O juiz da 16ª Vara Cível de Belo Horizonte, Alexandre Quintino Santiago, julgou procedente o pedido do Ministério Público para extinção de uma fundação educacional de direito privado, com sede na capital.

A fundação foi instituída em 1961, com objetivo de criar, instalar e manter estabelecimentos de ensino, sem finalidade lucrativa, embora remunerada modicamente, de forma a elevar o nível cultural e educacional na região em que atua.

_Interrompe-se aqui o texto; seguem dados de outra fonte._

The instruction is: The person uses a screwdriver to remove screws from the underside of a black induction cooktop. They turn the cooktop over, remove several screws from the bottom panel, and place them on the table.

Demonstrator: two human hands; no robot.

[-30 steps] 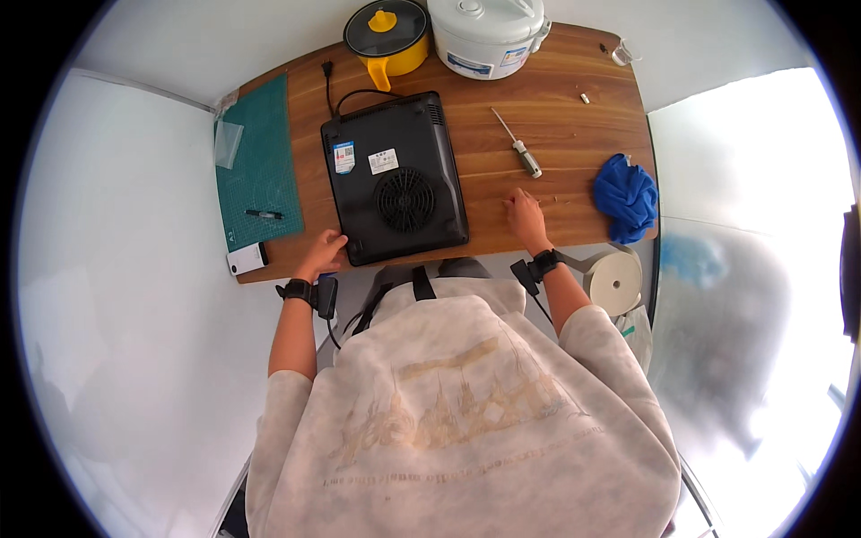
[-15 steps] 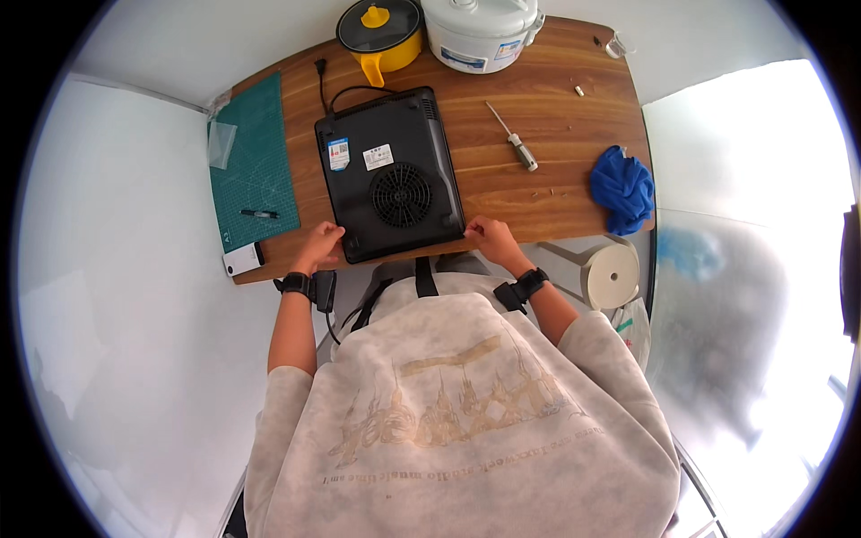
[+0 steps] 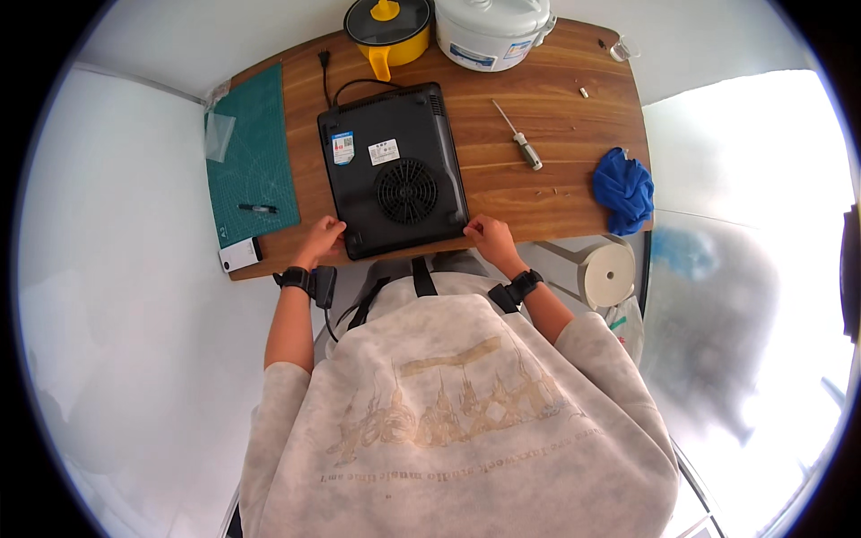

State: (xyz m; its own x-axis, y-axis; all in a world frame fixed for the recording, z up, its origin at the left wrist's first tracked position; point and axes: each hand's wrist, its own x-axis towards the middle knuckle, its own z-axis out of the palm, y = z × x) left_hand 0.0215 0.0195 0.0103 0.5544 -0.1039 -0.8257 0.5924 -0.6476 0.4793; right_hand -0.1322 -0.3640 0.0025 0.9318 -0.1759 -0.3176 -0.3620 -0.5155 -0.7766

O Ministério Público explicou que fundação é uma pessoa jurídica, constituída por um patrimônio que lhe é destinado para cumprir um fim específico e determinado no ato de sua instituição. Porém, verificou-se que a dotação inicial, prevista no art. 4° do Estatuto da Fundação Educacional, consistente no valor atualizado e fixado em R$1.084,40, não foi efetivada. Ou seja, a fundação educacional não possui qualquer patrimônio, nunca realizou nenhuma obra de caráter social, tampouco funcionou efetivamente, não cumprindo nenhuma de suas finalidades.

Diante da certidão do cartório que comprova a existência da Fundação Educacional e considerando que a mesma não se encontrava registrada na Promotoria de Tutela de Fundações, o Ministério Público promoveu a ação para que a mesma seja declarada extinta. O juiz julgou procedente o pedido, considerou que, pela inexistência de motivos para a continuidade da fundação, face à ausência de bens patrimoniais e ao não cumprimento dos objetivos para qual foi criada, faz-se necessária a sua extinção.